AWS Database Blog
Build aggregations for Amazon DynamoDB tables using Amazon DynamoDB Streams
Amazon DynamoDB is a key-value database that delivers single-digit-millisecond performance at any scale. In transactional applications, developers who prioritize Key-Value operations often place significant importance on retrieving results with minimal latency. This holds true even when dealing with composite primary keys that consist of a partition and a sort key. The additional functionalities offered by relational databases, such as complex queries, ad hoc queries, joins, and aggregations, are often considered as overhead in these scenarios. The white paper Amazon DynamoDB – a Fast and Scalable NoSQL Database Service Designed for Internet Scale Applications dives deep into the architecture decisions made while designing Amazon DynamoDB.
Regardless of the access patterns that your application might have, you can still perform aggregations while working with Amazon DynamoDB. For instance, you can export the data to Amazon Simple Storage Service (Amazon S3) and utilize tools such as Amazon Athena for performing aggregations. Alternatively, you can load the data into data warehousing solutions like Amazon Redshift and run aggregations remotely. Another option is to perform a scan on the table to calculate counts, maximums, minimums, and sums. However, depending of the frequency of your queries, this approach can be costly due to the expenses incurred from retrieving all items in the table, which depend on their number and size. As a result, developers often employ different techniques to achieve aggregations based on specific use cases and requirements.

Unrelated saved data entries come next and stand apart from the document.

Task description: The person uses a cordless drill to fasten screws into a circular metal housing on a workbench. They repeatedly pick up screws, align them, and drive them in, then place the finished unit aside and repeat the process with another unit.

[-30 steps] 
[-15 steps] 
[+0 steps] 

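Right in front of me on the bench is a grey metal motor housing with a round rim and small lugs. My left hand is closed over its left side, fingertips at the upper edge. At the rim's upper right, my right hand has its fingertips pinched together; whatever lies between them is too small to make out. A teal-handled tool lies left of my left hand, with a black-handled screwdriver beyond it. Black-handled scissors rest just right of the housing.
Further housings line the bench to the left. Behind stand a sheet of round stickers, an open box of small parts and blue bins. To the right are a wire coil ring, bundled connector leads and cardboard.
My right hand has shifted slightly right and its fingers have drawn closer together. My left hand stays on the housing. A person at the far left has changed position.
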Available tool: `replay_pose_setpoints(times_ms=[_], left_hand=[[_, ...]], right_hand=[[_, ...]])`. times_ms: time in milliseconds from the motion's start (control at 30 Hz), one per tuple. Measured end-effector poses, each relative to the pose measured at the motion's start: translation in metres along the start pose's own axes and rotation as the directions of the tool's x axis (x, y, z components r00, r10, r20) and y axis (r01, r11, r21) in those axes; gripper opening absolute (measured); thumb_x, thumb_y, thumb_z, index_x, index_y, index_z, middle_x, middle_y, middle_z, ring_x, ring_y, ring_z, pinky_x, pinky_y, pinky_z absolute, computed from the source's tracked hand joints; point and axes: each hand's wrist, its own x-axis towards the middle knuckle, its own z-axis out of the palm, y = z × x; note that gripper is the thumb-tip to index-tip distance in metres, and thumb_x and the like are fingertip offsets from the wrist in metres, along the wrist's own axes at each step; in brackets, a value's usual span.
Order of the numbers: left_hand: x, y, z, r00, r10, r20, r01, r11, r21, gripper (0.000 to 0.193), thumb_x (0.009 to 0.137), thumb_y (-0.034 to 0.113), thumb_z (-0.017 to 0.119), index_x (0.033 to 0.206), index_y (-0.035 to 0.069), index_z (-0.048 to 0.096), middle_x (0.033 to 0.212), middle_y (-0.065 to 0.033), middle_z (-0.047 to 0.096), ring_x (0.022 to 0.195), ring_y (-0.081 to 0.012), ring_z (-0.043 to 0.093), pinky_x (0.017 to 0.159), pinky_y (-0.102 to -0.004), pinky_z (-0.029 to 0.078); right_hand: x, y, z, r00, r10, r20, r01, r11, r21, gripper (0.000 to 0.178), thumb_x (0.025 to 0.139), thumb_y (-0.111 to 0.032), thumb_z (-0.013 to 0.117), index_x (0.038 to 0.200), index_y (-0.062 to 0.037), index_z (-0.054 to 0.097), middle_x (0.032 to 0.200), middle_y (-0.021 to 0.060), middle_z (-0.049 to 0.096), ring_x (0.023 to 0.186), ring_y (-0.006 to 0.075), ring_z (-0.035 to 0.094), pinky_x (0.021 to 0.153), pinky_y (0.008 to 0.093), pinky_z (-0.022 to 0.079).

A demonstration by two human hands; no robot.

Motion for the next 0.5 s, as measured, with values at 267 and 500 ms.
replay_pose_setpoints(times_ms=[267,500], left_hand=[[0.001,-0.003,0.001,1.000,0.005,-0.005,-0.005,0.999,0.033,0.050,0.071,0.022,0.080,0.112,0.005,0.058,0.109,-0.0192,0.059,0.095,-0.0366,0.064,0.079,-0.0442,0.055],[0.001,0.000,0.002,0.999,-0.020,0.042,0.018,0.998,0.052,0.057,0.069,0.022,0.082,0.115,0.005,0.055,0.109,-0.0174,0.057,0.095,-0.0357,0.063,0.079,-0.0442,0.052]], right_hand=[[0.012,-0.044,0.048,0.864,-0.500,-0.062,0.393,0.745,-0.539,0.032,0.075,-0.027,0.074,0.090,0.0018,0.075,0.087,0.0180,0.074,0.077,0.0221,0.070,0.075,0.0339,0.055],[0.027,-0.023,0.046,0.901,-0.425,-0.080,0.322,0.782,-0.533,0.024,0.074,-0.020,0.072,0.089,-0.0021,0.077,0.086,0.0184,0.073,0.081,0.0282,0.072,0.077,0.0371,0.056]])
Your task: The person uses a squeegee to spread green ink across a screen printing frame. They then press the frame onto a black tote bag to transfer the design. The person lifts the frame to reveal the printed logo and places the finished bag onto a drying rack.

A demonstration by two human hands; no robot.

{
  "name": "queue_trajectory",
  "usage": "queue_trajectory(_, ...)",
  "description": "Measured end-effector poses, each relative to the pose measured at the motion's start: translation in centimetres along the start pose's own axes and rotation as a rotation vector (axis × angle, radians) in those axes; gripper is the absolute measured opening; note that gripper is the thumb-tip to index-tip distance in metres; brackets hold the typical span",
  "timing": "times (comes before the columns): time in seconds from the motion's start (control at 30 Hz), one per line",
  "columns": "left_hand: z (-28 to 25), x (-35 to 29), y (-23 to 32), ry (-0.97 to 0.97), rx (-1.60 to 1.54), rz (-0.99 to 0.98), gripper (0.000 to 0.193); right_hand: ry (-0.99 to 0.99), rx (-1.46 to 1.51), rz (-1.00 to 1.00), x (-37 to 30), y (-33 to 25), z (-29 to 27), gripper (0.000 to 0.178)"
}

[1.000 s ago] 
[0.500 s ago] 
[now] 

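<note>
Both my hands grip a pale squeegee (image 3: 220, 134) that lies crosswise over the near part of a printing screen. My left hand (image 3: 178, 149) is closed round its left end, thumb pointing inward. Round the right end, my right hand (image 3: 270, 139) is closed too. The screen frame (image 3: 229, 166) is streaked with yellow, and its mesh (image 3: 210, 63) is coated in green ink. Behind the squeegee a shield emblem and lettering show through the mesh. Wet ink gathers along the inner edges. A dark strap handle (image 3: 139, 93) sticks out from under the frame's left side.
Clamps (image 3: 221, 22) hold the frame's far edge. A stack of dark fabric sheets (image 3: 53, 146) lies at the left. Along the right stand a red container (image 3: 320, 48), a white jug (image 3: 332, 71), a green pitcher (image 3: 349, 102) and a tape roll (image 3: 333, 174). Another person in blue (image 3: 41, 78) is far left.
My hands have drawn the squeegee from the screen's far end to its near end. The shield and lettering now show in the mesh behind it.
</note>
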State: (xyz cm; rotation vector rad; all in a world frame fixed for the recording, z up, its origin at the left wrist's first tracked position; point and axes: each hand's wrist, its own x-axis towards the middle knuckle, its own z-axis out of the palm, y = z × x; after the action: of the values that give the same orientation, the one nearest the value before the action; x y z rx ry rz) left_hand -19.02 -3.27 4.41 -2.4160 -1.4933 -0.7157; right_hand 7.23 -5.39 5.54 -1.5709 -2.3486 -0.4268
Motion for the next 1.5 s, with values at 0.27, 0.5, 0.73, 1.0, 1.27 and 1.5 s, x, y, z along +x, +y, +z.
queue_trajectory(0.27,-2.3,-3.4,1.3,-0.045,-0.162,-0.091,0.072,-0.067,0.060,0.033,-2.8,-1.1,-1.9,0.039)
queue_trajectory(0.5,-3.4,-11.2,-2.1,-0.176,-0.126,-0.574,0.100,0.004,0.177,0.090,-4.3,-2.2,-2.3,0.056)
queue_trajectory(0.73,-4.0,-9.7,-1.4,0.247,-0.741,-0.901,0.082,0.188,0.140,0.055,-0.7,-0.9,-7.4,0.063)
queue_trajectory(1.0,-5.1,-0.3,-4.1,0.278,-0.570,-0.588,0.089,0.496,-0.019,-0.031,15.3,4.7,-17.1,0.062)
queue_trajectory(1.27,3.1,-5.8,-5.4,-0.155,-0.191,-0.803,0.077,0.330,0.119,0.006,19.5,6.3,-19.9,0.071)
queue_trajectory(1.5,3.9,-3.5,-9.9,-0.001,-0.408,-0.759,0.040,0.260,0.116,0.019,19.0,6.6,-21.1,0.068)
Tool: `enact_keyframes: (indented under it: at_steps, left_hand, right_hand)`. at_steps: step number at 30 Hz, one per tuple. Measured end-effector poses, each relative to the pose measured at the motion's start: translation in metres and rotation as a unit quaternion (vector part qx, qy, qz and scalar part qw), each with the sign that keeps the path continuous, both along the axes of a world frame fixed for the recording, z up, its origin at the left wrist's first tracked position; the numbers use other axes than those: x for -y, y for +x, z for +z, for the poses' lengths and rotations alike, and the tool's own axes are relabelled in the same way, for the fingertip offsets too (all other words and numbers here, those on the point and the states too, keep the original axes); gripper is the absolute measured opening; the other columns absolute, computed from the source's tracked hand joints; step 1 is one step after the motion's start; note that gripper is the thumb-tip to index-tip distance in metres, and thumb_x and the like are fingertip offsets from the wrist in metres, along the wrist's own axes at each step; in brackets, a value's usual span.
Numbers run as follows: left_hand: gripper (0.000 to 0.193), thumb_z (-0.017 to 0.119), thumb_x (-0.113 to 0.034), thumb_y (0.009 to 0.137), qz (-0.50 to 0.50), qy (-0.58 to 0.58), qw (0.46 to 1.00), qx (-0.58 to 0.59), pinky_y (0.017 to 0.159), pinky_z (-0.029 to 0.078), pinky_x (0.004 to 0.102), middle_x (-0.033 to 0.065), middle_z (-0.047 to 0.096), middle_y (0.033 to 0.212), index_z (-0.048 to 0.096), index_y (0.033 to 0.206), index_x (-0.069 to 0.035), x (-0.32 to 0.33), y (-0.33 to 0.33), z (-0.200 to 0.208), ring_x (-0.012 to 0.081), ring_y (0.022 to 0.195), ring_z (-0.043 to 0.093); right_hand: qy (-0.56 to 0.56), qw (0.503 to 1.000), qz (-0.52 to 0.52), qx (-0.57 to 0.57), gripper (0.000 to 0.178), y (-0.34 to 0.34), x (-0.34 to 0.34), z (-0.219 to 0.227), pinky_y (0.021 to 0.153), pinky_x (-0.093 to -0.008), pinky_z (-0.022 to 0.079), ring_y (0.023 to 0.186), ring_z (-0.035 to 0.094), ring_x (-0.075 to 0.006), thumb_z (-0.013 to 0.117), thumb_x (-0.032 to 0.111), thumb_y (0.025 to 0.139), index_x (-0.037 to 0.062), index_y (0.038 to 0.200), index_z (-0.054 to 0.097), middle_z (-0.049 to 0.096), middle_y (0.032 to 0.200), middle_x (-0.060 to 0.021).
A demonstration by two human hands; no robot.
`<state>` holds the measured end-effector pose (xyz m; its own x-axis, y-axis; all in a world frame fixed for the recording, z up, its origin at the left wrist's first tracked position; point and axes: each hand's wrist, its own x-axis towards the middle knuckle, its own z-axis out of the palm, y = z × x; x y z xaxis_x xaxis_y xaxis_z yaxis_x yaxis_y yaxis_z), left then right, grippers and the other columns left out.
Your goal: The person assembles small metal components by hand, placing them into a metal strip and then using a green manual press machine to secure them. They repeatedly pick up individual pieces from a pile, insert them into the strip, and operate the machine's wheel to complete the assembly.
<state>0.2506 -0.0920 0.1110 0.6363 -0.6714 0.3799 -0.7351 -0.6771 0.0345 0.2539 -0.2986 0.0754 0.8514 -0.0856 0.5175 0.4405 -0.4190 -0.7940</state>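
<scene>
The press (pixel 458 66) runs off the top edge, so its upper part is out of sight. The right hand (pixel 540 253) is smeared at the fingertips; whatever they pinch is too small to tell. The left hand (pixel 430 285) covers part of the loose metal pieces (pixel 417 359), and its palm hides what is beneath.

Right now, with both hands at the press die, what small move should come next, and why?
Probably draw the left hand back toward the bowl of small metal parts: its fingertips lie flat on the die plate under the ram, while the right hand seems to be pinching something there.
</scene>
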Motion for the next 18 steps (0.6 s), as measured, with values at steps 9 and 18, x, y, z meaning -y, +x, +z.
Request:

In this post, we discuss how to perform aggregations on a DynamoDB table using Amazon DynamoDB Streams and AWS Lambda. The content includes a reference architecture, a step-by-step guide on enabling DynamoDB Streams for a table, sample code for implementing the solution within a scenario, and an accompanying AWS CloudFormation template for easy deployment and testing.
Solution overview
Imagine a scenario where we have a retail company called AnyCompany, specializing in the sale of books and stationary items. The business stakeholders at AnyCompany have a pressing need to track the real-time sales of specific items. Let’s take the example of a newly released book. By having immediate access to the number of units sold, they can accurately monitor inventory levels and promptly respond to the demand for the book. This valuable insight empowers them to take proactive measures, ensuring they have sufficient stock on hand to meet customer demands and optimize their operations effectively.
The following figure shows the overview architecture of the solution.
The workflow includes the following steps:
- A new item is created or inserted via Amazon API Gateway into the DynamoDB table.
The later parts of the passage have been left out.